Entries provided START

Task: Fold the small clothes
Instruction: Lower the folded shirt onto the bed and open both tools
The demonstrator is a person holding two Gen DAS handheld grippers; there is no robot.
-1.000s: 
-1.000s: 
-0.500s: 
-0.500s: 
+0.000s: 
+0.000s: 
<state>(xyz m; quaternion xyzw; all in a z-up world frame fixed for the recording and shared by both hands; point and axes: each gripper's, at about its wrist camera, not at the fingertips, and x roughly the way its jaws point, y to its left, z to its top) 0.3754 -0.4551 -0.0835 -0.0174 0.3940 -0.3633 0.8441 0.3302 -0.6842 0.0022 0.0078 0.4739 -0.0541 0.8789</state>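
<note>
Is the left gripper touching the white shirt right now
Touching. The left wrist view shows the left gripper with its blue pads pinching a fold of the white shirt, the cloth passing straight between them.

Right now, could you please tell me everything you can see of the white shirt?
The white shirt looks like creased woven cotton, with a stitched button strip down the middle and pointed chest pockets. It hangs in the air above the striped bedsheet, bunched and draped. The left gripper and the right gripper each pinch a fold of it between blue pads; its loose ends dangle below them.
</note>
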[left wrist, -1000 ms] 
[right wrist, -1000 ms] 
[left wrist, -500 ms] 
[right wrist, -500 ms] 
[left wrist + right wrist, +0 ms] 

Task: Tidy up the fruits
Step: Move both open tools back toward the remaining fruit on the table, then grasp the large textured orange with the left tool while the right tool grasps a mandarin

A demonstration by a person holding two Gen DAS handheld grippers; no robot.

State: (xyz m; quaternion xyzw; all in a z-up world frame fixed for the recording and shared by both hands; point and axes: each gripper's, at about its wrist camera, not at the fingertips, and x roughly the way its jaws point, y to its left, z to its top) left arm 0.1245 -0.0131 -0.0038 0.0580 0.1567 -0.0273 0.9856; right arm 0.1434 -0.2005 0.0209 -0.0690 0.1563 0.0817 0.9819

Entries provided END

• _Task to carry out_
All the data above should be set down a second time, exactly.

• _Response box_
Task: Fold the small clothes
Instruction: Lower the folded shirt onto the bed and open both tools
The demonstrator is a person holding two Gen DAS handheld grippers; there is no robot.
-1.000s: 
-1.000s: 
-0.500s: 
-0.500s: 
+0.000s: 
+0.000s: 
<state>(xyz m; quaternion xyzw; all in a z-up world frame fixed for the recording and shared by both hands; point and axes: each gripper's, at about its wrist camera, not at the fingertips, and x roughly the way its jaws point, y to its left, z to its top) 0.3754 -0.4551 -0.0835 -0.0174 0.3940 -0.3633 0.8441 0.3302 -0.6842 0.0022 0.0078 0.4739 -0.0541 0.8789</state>
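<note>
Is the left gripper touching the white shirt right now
Touching. The left wrist view shows the left gripper with its blue pads pinching a fold of the white shirt, the cloth passing straight between them.

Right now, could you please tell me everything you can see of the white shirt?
The white shirt looks like creased woven cotton, with a stitched button strip down the middle and pointed chest pockets. It hangs in the air above the striped bedsheet, bunched and draped. The left gripper and the right gripper each pinch a fold of it between blue pads; its loose ends dangle below them.
</note>
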[left wrist, -1000 ms] 
[right wrist, -1000 ms] 
[left wrist, -500 ms] 
[right wrist, -500 ms] 
[left wrist + right wrist, +0 ms] 

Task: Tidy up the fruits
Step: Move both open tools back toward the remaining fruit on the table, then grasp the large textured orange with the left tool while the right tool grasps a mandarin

A demonstration by a person holding two Gen DAS handheld grippers; no robot.

State: (xyz m; quaternion xyzw; all in a z-up world frame fixed for the recording and shared by both hands; point and axes: each gripper's, at about its wrist camera, not at the fingertips, and x roughly the way its jaws point, y to its left, z to its top) left arm 0.1245 -0.0131 -0.0038 0.0580 0.1567 -0.0273 0.9856; right arm 0.1434 -0.2005 0.0209 -0.0690 0.1563 0.0817 0.9819

No more is needed to finish this exercise.